THE DATA.
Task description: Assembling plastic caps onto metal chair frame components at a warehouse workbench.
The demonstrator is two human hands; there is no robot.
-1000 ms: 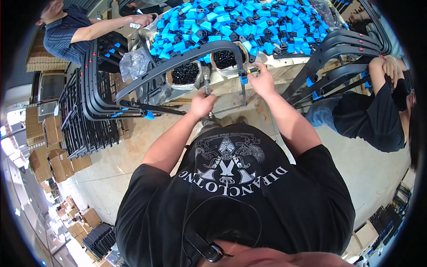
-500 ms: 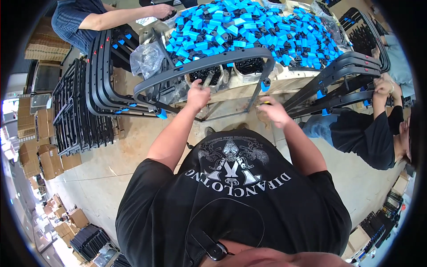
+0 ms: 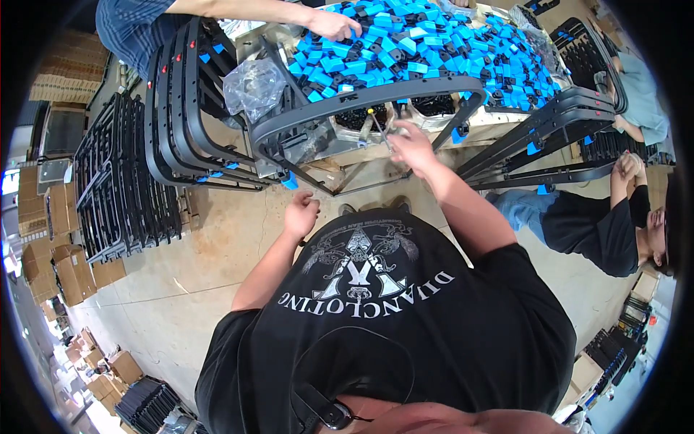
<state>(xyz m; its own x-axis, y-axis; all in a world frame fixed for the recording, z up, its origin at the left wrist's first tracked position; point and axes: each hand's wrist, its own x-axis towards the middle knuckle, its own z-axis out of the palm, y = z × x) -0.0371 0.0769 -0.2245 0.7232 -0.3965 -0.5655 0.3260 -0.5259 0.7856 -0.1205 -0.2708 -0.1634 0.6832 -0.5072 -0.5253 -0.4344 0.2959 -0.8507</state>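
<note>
My right hand (image 3: 413, 148) is by the table's front edge, fingers closed around a slim dark tool with a yellow tip (image 3: 371, 112); its kind is unclear. Beside it, a short light-coloured handle (image 3: 365, 132) leans at a tub of small black parts (image 3: 354, 118). My left hand (image 3: 302, 214) is lower, off the table, with curled fingers; whether anything small is in them I cannot make out. Before me stands a black rounded tube frame (image 3: 376, 92), with a blue-and-black end piece (image 3: 289, 180) on its left leg and another (image 3: 459, 135) on its right.
Blue-and-black plastic pieces (image 3: 434, 50) are heaped on the table. A co-worker's hand (image 3: 334, 25) reaches over them. Black frames stand at left (image 3: 170, 108) and right (image 3: 557, 123). A clear plastic bag (image 3: 253, 87) lies back left. Another person (image 3: 593, 217) is at right.
My left hand has drawn back from the tub toward me. My right hand has moved left and up to the table edge. The co-worker's hand has moved right onto the blue pieces.
</note>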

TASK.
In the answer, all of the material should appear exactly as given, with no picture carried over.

EXERCISE SOLUTION.
Task description: Assembling plastic caps onto metal chair frame components at a warehouse workbench.
The demonstrator is two human hands; there is no robot.
-1000 ms: 
-500 ms: 
+0 ms: 
<state>(xyz m; its own x-axis, y-axis; all in a world frame fixed for the recording, z up, its origin at the left wrist's first tracked position; point and axes: each hand's wrist, its own x-axis towards the middle knuckle, its own z-axis out of the palm, y = z × x) -0.0371 0.0769 -0.2245 0.7232 -0.3965 -0.5655 0.3260 -0.5259 0.7856 -0.1205 -0.2708 -0.1634 0.6832 -0.5072 -0.5253 -0.4344 0.2959 -0.8507</state>
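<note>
My right hand (image 3: 413, 148) is by the table's front edge, fingers closed around a slim dark tool with a yellow tip (image 3: 371, 112); its kind is unclear. Beside it, a short light-coloured handle (image 3: 365, 132) leans at a tub of small black parts (image 3: 354, 118). My left hand (image 3: 302, 214) is lower, off the table, with curled fingers; whether anything small is in them I cannot make out. Before me stands a black rounded tube frame (image 3: 376, 92), with a blue-and-black end piece (image 3: 289, 180) on its left leg and another (image 3: 459, 135) on its right.
Blue-and-black plastic pieces (image 3: 434, 50) are heaped on the table. A co-worker's hand (image 3: 334, 25) reaches over them. Black frames stand at left (image 3: 170, 108) and right (image 3: 557, 123). A clear plastic bag (image 3: 253, 87) lies back left. Another person (image 3: 593, 217) is at right.
My left hand has drawn back from the tub toward me. My right hand has moved left and up to the table edge. The co-worker's hand has moved right onto the blue pieces.
</note>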

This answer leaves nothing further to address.